YOUR GOAL →
An exact copy of all the data is required, with pictures left out.
(STORED DATA Opens)
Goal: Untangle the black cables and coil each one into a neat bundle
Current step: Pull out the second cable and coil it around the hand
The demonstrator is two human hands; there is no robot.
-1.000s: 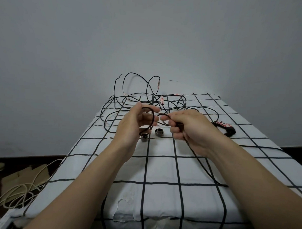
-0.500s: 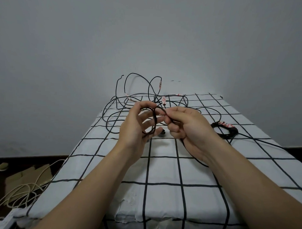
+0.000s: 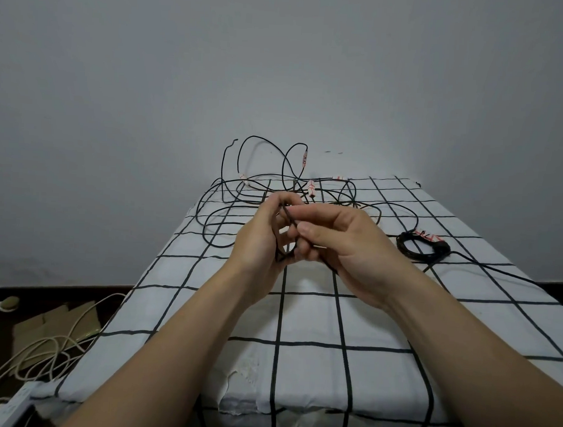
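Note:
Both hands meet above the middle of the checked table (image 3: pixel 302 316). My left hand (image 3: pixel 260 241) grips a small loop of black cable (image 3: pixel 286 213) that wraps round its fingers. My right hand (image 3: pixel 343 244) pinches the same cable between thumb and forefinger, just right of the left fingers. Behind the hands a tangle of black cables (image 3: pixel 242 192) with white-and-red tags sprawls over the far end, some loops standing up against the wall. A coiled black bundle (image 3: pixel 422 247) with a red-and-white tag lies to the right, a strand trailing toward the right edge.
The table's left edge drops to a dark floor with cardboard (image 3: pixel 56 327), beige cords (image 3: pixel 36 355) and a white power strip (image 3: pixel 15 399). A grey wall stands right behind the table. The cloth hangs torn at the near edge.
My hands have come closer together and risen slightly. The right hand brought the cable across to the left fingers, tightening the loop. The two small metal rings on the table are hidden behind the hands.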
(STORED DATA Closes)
SOLUTION FOR THIS EXERCISE →
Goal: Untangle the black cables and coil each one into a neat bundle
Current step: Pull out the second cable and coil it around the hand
The demonstrator is two human hands; there is no robot.
-1.000s: 
-0.500s: 
+0.000s: 
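Note:
Both hands meet above the middle of the checked table (image 3: pixel 302 316). My left hand (image 3: pixel 260 241) grips a small loop of black cable (image 3: pixel 286 213) that wraps round its fingers. My right hand (image 3: pixel 343 244) pinches the same cable between thumb and forefinger, just right of the left fingers. Behind the hands a tangle of black cables (image 3: pixel 242 192) with white-and-red tags sprawls over the far end, some loops standing up against the wall. A coiled black bundle (image 3: pixel 422 247) with a red-and-white tag lies to the right, a strand trailing toward the right edge.
The table's left edge drops to a dark floor with cardboard (image 3: pixel 56 327), beige cords (image 3: pixel 36 355) and a white power strip (image 3: pixel 15 399). A grey wall stands right behind the table. The cloth hangs torn at the near edge.
My hands have come closer together and risen slightly. The right hand brought the cable across to the left fingers, tightening the loop. The two small metal rings on the table are hidden behind the hands.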

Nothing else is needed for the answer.